Throughout the rest of the department, deployment was on a voluntary basis. For instance, a breast faculty surgeon took on floor care of chronic trauma patients, a pediatric surgeon familiar with pediatric trauma covered some adult trauma, and others volunteered to assist as additional faculty on the COVID-19 ICUs being managed by our faculty. For a time, elective surgery was stopped, but emergency and urgent cancer surgery and trauma continued to require care in a constrained environment.
Survey Method and Results
The department faculty were intermittently surveyed as part of academic life before the pandemic. The survey questions were developed in conjunction with an outside consultant, but were not specifically validated, as this primarily has been a tool to guide departmental strategy and decision making. These surveys included questions that addressed engagement and morale.
Before the COVID-19 outbreak, the faculty were last surveyed Oct. 7–13, 2019. At that point, the department was implementing a new compensation plan and one of the goals was to provide a starting data point to evaluate the effect of the compensation plan on engagement and morale.

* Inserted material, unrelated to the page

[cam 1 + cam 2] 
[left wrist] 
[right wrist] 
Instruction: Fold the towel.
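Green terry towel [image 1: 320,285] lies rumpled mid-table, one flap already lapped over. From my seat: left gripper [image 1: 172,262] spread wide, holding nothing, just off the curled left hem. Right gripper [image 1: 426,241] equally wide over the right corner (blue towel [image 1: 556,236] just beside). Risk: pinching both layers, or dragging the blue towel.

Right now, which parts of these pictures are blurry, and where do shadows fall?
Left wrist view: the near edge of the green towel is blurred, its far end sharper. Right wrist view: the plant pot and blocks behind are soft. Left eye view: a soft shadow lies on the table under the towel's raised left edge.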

However, the outbreak of the COVID-19 pandemic put the compensation plan on hold.
Between May 9 and May 15, 10 weeks into the pandemic as defined by initiation of our hospital’s incident command center, another survey was sent to faculty including the same questions as the survey in October 2019. In both instances, the Survey Monkey tool was distributed by the chairman, via email in early morning, five days running during a single week. Anonymity regarding individual comments and responses was promised and maintained.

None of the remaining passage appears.